**PROBLEM REQUIREMENTS:** Of the entries below, restate word for word only the section that runs from the line with "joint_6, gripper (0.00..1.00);" to the line with "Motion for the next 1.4", counting both ends.

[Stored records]
□ □ □ □ □ □ □

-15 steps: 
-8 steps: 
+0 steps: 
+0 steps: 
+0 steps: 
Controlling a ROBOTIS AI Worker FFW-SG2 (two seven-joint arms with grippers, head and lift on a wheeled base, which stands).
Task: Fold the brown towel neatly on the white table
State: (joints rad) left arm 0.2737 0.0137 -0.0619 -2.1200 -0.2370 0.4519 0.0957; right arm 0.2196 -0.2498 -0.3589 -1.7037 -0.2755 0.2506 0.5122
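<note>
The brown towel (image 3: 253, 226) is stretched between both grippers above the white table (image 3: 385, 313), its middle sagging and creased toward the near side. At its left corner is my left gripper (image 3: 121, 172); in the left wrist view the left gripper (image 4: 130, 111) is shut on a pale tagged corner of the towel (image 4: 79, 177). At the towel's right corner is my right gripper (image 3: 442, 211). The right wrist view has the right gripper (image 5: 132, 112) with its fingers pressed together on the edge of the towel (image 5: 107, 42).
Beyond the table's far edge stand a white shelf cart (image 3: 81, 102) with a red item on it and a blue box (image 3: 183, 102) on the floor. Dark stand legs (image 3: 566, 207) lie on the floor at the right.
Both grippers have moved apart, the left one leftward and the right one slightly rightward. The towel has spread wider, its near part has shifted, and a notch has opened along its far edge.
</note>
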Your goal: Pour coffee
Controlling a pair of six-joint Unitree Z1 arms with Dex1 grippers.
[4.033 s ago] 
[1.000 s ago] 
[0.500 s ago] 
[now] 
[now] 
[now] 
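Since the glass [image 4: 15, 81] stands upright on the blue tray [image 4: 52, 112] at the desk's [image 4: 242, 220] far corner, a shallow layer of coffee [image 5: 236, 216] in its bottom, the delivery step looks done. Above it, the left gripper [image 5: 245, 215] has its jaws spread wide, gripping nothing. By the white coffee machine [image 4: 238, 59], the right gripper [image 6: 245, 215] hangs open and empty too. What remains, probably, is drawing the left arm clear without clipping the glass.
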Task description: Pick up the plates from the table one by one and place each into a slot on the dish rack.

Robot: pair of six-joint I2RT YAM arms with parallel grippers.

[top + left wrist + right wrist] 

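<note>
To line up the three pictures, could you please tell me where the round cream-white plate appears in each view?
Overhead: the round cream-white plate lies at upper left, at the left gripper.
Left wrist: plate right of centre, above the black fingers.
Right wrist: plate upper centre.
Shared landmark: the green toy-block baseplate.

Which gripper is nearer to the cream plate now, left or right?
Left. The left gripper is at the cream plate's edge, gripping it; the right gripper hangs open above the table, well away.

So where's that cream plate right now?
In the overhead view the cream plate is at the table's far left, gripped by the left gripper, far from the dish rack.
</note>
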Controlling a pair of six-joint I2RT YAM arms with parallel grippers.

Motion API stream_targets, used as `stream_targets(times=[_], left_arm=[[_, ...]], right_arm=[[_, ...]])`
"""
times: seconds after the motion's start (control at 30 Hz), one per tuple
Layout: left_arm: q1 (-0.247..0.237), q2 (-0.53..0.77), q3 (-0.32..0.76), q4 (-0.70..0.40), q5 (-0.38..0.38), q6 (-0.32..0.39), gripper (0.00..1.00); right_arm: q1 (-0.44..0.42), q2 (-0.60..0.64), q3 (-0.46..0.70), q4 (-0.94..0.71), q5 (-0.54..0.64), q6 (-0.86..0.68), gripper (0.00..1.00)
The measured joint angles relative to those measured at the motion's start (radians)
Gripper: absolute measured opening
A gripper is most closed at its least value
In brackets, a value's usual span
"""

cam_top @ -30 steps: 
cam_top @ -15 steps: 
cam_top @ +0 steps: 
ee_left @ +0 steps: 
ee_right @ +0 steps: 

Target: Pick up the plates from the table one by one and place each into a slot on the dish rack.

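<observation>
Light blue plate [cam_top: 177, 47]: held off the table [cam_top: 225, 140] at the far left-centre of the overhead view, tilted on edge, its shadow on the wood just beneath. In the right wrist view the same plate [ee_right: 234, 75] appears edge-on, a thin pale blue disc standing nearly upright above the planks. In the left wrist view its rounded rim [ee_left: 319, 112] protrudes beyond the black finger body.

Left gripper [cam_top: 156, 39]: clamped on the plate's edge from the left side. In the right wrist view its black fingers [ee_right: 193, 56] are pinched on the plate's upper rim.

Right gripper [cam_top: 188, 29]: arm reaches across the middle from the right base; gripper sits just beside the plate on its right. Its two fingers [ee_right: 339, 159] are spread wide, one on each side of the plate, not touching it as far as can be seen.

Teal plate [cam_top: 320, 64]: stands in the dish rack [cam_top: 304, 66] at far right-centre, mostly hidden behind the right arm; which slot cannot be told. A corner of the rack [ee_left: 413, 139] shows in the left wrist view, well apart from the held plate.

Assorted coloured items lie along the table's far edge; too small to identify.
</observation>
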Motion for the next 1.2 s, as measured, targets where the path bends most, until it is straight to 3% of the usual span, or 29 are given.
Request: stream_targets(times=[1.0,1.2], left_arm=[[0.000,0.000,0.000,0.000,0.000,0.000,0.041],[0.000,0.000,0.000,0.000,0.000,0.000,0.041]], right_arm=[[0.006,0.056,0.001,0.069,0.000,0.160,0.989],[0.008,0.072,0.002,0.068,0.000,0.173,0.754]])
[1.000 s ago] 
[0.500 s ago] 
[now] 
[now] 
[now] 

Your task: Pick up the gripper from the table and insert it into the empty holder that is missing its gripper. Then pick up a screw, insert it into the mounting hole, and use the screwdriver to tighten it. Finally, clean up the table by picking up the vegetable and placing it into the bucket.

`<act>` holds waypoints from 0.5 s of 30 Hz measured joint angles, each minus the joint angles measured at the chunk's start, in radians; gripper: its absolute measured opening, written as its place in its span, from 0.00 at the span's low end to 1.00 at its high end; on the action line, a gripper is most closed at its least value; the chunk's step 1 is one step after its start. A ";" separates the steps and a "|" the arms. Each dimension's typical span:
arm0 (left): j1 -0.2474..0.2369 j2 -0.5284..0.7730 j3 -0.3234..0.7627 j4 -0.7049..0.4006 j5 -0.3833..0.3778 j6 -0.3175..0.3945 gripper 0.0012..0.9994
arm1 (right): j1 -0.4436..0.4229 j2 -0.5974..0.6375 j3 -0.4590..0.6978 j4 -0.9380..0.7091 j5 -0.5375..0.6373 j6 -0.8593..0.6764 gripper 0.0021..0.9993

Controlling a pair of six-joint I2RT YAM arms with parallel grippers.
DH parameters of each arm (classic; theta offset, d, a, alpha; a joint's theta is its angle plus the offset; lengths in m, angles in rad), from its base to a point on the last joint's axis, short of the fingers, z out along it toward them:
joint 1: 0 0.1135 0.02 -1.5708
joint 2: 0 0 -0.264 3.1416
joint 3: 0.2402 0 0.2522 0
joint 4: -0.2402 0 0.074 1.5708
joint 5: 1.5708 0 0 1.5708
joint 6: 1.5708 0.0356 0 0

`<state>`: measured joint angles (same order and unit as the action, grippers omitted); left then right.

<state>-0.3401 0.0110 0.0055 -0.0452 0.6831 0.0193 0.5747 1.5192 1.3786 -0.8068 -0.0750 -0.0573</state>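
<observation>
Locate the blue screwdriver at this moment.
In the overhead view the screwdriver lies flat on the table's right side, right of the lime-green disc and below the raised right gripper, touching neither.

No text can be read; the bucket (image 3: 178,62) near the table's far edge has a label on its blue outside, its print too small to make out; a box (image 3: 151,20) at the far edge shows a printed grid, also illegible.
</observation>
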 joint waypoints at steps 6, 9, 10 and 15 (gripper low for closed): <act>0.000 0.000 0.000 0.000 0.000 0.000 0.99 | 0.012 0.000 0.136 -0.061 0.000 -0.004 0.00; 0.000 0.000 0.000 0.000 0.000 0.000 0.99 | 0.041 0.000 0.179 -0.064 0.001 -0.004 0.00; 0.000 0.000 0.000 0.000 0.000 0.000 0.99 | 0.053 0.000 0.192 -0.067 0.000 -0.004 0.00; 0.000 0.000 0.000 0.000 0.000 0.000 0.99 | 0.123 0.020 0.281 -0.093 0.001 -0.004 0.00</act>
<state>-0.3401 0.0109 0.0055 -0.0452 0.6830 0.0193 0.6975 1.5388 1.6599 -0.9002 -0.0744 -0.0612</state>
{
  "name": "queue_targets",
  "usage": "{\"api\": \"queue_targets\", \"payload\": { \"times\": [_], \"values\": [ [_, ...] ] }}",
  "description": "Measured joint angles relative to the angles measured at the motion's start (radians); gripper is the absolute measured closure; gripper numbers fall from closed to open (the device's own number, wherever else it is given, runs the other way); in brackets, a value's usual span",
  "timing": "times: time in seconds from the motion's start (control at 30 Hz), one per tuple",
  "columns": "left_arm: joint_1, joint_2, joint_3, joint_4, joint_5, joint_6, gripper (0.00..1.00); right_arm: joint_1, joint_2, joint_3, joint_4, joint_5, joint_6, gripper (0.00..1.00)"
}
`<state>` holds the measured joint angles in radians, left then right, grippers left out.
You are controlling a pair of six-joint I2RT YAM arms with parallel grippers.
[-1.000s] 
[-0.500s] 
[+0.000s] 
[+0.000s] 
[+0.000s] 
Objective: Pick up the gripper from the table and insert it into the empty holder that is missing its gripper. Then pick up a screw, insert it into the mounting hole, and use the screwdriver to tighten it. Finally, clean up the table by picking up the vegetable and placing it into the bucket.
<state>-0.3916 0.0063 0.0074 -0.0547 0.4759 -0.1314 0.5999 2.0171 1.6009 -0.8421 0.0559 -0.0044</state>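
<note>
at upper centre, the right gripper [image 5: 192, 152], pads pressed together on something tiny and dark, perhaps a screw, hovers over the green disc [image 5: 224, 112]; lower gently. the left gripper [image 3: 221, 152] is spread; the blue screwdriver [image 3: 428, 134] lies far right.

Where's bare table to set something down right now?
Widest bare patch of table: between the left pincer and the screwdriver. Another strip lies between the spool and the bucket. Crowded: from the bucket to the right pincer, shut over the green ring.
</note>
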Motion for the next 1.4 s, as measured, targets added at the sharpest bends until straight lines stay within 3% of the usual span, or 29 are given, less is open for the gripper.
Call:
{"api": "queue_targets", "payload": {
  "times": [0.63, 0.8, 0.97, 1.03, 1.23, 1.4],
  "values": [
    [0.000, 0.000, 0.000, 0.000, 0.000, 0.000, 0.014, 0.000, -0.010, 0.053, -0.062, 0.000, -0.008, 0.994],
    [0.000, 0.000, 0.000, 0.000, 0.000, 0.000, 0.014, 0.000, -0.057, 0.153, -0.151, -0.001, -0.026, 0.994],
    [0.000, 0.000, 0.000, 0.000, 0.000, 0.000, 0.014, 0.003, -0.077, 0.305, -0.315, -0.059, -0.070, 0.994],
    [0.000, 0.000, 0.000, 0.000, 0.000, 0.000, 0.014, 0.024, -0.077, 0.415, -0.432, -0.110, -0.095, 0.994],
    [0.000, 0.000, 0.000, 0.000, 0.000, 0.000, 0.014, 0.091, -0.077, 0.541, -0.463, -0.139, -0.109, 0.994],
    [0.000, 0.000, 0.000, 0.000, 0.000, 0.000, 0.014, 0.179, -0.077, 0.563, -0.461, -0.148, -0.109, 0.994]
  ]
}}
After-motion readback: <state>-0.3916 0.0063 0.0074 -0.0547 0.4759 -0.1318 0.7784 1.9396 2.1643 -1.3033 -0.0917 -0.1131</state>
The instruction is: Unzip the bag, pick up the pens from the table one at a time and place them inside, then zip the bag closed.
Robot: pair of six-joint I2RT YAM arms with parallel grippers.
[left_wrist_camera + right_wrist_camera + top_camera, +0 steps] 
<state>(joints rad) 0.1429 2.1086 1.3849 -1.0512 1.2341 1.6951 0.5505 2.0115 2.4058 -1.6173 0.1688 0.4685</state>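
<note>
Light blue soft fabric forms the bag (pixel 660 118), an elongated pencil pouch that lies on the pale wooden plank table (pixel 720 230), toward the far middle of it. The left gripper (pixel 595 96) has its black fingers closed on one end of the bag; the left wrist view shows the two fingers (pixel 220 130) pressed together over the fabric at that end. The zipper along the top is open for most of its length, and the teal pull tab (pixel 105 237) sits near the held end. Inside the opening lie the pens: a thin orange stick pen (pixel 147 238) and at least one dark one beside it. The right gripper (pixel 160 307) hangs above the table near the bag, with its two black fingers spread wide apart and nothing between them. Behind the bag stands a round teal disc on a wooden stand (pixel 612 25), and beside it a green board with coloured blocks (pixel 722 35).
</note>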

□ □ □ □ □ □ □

**TASK ANSWER:**
  "columns": "left_arm: joint_1, joint_2, joint_3, joint_4, joint_5, joint_6, gripper (0.00..1.00); right_arm: joint_1, joint_2, joint_3, joint_4, joint_5, joint_6, gripper (0.00..1.00)"
}
`<state>` holds the measured joint angles in radians, left then right, grippers left out.
You are controlling a pair of six-joint I2RT YAM arms with parallel grippers.
[-1.000s] 
[-0.500s] 
[+0.000s] 
[+0.000s] 
[+0.000s] 
Objective: Pick up the gripper from the table and insert it into the empty holder that is missing its gripper. Then pick up a screw, insert it into the mounting hole, and use the screwdriver to tighten it. Finally, clean up the table by picking up the vegetable and placing it into the bucket.
<state>-0.3916 0.0063 0.0074 -0.0547 0.4759 -0.1314 0.5999 2.0171 1.6009 -0.8421 0.0559 -0.0044</state>
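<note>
at upper centre, the right gripper [image 5: 192, 152], pads pressed together on something tiny and dark, perhaps a screw, hovers over the green disc [image 5: 224, 112]; lower gently. the left gripper [image 3: 221, 152] is spread; the blue screwdriver [image 3: 428, 134] lies far right.

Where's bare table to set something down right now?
Widest bare patch of table: between the left pincer and the screwdriver. Another strip lies between the spool and the bucket. Crowded: from the bucket to the right pincer, shut over the green ring.
</note>
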Motion for the next 1.4 s, as measured, targets added at the sharpest bends until straight lines stay within 3% of the usual span, or 29 are given, less is open for the gripper.

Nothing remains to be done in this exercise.